▸ Instructions to follow
No pictures go into the copy. Write out exactly the lines below from the one containing "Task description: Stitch" through the one containing "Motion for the".

+ + + +

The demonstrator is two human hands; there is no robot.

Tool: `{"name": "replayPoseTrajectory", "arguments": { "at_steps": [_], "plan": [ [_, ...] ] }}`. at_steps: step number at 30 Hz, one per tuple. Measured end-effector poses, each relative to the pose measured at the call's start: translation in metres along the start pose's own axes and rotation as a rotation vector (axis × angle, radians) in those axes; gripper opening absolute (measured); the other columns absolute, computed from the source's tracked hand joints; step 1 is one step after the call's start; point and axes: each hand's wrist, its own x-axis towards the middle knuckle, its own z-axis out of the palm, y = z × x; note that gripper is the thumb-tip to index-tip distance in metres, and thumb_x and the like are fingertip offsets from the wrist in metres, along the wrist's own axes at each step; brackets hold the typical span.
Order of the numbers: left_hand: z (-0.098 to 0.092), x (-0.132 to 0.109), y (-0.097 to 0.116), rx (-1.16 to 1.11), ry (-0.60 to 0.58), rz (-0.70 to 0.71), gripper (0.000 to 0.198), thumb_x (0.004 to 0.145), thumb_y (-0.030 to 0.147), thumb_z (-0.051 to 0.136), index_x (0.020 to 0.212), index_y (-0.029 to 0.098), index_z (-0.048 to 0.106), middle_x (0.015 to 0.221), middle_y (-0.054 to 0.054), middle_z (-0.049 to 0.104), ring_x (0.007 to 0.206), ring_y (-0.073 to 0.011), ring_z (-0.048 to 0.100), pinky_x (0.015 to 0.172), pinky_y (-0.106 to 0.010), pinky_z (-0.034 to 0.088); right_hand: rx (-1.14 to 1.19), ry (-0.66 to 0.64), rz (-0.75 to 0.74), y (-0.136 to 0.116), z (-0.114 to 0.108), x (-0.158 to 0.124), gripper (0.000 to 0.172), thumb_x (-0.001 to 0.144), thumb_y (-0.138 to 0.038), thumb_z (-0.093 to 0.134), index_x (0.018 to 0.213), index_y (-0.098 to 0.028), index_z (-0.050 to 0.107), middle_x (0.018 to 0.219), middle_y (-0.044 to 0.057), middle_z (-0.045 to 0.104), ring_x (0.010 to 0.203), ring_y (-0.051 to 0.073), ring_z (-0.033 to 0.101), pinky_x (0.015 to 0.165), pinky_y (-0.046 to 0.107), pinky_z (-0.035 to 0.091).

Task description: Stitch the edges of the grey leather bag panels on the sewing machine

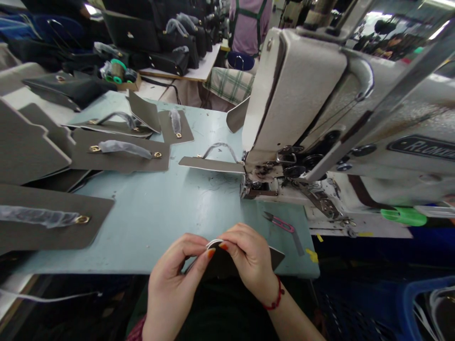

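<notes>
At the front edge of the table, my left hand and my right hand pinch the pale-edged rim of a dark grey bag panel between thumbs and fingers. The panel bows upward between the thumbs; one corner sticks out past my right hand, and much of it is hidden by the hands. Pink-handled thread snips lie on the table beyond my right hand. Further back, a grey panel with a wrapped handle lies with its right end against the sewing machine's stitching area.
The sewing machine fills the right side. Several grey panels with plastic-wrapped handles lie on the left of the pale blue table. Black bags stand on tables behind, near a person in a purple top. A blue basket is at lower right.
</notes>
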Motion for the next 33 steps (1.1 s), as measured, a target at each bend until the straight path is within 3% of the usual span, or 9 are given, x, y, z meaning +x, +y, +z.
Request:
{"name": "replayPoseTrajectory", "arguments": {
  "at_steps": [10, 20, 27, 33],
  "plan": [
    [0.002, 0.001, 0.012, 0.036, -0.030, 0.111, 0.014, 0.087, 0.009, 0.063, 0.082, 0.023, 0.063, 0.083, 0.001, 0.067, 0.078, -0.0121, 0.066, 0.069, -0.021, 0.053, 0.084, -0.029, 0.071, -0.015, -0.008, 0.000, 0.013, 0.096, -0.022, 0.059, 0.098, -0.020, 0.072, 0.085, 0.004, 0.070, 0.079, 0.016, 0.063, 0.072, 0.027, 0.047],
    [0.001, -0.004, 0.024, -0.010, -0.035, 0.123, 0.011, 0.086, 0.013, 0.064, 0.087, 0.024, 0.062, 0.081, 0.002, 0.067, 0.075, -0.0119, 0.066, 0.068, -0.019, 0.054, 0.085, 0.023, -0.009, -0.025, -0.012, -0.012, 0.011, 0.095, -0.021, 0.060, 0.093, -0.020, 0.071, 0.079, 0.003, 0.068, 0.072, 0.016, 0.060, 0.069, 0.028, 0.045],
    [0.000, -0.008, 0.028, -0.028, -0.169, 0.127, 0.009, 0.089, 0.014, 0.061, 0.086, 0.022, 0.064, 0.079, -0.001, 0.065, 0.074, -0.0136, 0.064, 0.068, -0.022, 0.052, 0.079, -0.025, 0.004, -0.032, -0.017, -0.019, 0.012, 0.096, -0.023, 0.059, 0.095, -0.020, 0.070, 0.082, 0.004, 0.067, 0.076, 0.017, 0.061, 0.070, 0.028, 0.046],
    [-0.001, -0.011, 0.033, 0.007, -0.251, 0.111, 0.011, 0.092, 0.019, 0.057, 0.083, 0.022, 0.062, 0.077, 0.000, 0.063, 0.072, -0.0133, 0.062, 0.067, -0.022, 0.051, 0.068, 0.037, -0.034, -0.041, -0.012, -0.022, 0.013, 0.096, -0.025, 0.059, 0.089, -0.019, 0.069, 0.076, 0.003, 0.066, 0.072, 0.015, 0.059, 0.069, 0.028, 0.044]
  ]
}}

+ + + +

▸ Expected answer
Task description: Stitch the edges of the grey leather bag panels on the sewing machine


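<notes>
At the front edge of the table, my left hand and my right hand pinch the pale-edged rim of a dark grey bag panel between thumbs and fingers. The panel bows upward between the thumbs; one corner sticks out past my right hand, and much of it is hidden by the hands. Pink-handled thread snips lie on the table beyond my right hand. Further back, a grey panel with a wrapped handle lies with its right end against the sewing machine's stitching area.
The sewing machine fills the right side. Several grey panels with plastic-wrapped handles lie on the left of the pale blue table. Black bags stand on tables behind, near a person in a purple top. A blue basket is at lower right.
</notes>
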Motion for the next 33 steps (1.1 s), as measured, a target at each bend until the straight path is within 3% of the usual span, or 9 are given, x, y, z meaning +x, +y, +z.

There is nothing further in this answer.